Hex instantly tensed. Something caused the hairs on his neck to prickle. ‘Amber, you OK?’ he called.
‘My foot’s stuck in some weed,’ replied Amber. Hex could see her shoulders jerk as she pulled hard. But she didn’t move. ‘Darn,’ she muttered. ‘Must be caught on my boot.’ She jerked her foot again, harder.
Hex’s uneasy feeling hadn’t gone away. He looked
over to the crocodile again. It looked much the same as it had before. Or did it? Hex had an excellent eye for detail. He could explore high security computer systems and erase all trace that he had been there. He had learned to trust his instincts.
Think
, he told himself.
What’s wrong with this picture?
He looked at the other crocs. They were just as low in the water as the one he’d noticed, moving from side to side in the ripples created as Amber tried to pull her foot free.
And then Hex realized what was wrong. All the other crocodiles were moving. But this one was dead still. It was real! It had sensed that Amber was in trouble and was stalking her.
In the water, Amber swore again, took a deep breath and sank below the surface.
Hex yelled at the top of his lungs, ‘Amber, no!’
In the murky depths, Amber didn’t hear him. She couldn’t see a thing either. She had kicked up so much silt that the water was like vegetable soup. She groped around her ankle and felt the rope-like weed that had snared her foot. Her fingers explored it and she found a thick section, with some thinner fronds that had
caught on the hooks of her boots. She was stuck fast.
Breathing out hard, Amber surfaced. The first thing she heard was Hex shouting furiously: ‘Amber! Get out of the water! There’s a crocodile!’

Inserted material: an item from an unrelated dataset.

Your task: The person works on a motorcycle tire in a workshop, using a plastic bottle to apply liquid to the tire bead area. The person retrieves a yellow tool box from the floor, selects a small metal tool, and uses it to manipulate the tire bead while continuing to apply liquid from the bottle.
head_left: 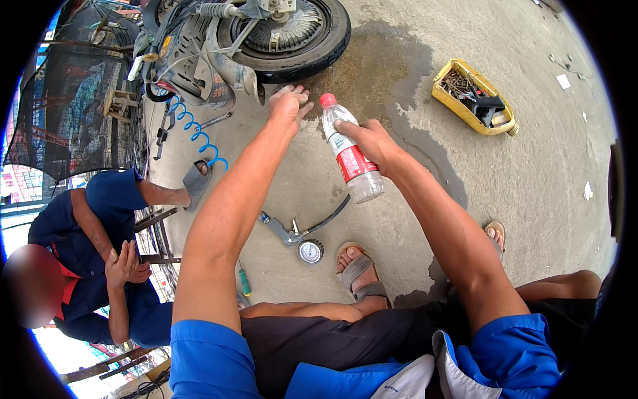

Amber’s head shot round. She saw Hex waving his arms frantically, while Tracey was rooted to the spot. Next to them, the rangers were raising tranquillizer guns to their shoulders. Her heart pounding, Amber followed the line of the barrels and saw a dark shape, low in the water. She yanked her foot hard but it remained tethered to the bottom. She was helpless – an animal in a trap.
Tracey was crying, her voice hysterical. ‘It’s no good. The guns aren’t loaded yet!’
‘It’s my boot,’ shrieked Amber. ‘I’m going to try to get it off.’
Hex saw Amber sink down again. Keeping her head above the water, she was feeling for her bootlaces. Her face was a mask of desperation as she scrabbled to undo them. Hex knew the type of boots Amber wore. They were built for strenuous outdoor hiking, durable as Kevlar and tightly fixed around her ankles with criss-crossed lacing. When the others were waiting for
Amber to get ready, they often complained about how fiddly those boots were. ‘That’s the whole point,’ she always said. ‘I know they aren’t going to come off in a hurry.’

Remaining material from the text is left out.